I've heard that birth control pills can clear up endometriosis. Is this true? How long would it take to clear up a case of moderate-to-severe endometriosis? M.G.
One should not look at any therapy as a "cure" for endometriosis. A more realistic goal is to focus on the symptoms and how they can be controlled or eliminated. Like diabetes and high blood pressure, endometriosis is a chronic disease. The disease has a genetic and an immunologic component.
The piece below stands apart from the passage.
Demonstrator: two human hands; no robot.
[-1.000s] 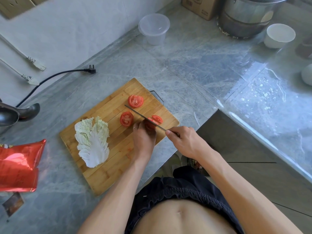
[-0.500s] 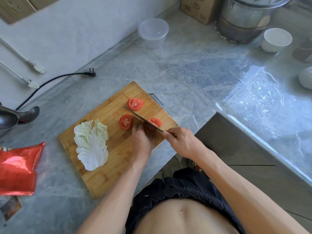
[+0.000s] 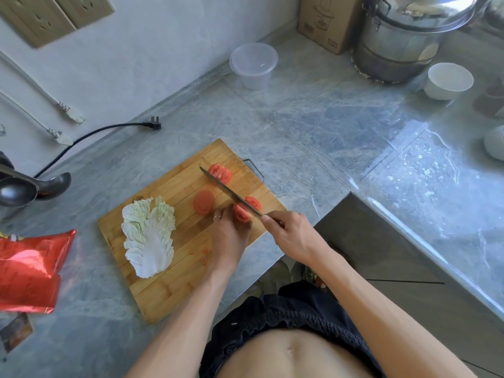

Until our therapy can address an individual's genetic makeup or address specific immune abnormalities that are seen with endometriosis, we achieve the best results by listening to the patient's symptoms and offering various treatment options that may directly address those complaints.
Traditional treatment has often involved surgery, hormonal manipulation, or both. Hormonal therapy that attempts to mimic either menopause or pregnancy can often provide relief of symptoms. For instance, drugs like danazol (Danocrine) and GnRH-agonists (leuprolide, nafarelin, goserelin) work by creating a low- estrogen menopause-like environment in which the endometriosis becomes dormant. Similarly, administration of continuous estrogen and progesterone with birth control pills to mimic pregnancy may relieve symptoms. This seems to be quite effective for many women. Once you begin after therapy with continuous birth control pills, there is often a period of time during which the pain may intensify. Many women also find they are unable to tolerate continuous use of the pill due to headache, depression, bloating or breast tenderness. For those who do stay on the pills for a few months, however, the pain often responds. Unfortunately, once you stop taking the pills, the pain and endometriosis return rather rapidly.
Research studies have shown that while birth control pills are often effective for endometriosis on the surface of the peritoneal membrane lining the abdominal cavity, they are much less effective dealing with endometriosis of the cul-de-sac (the space between the rectum and the vagina). Painful intercourse is less likely to respond to birth control pills than to a GnRH-agonist treatment.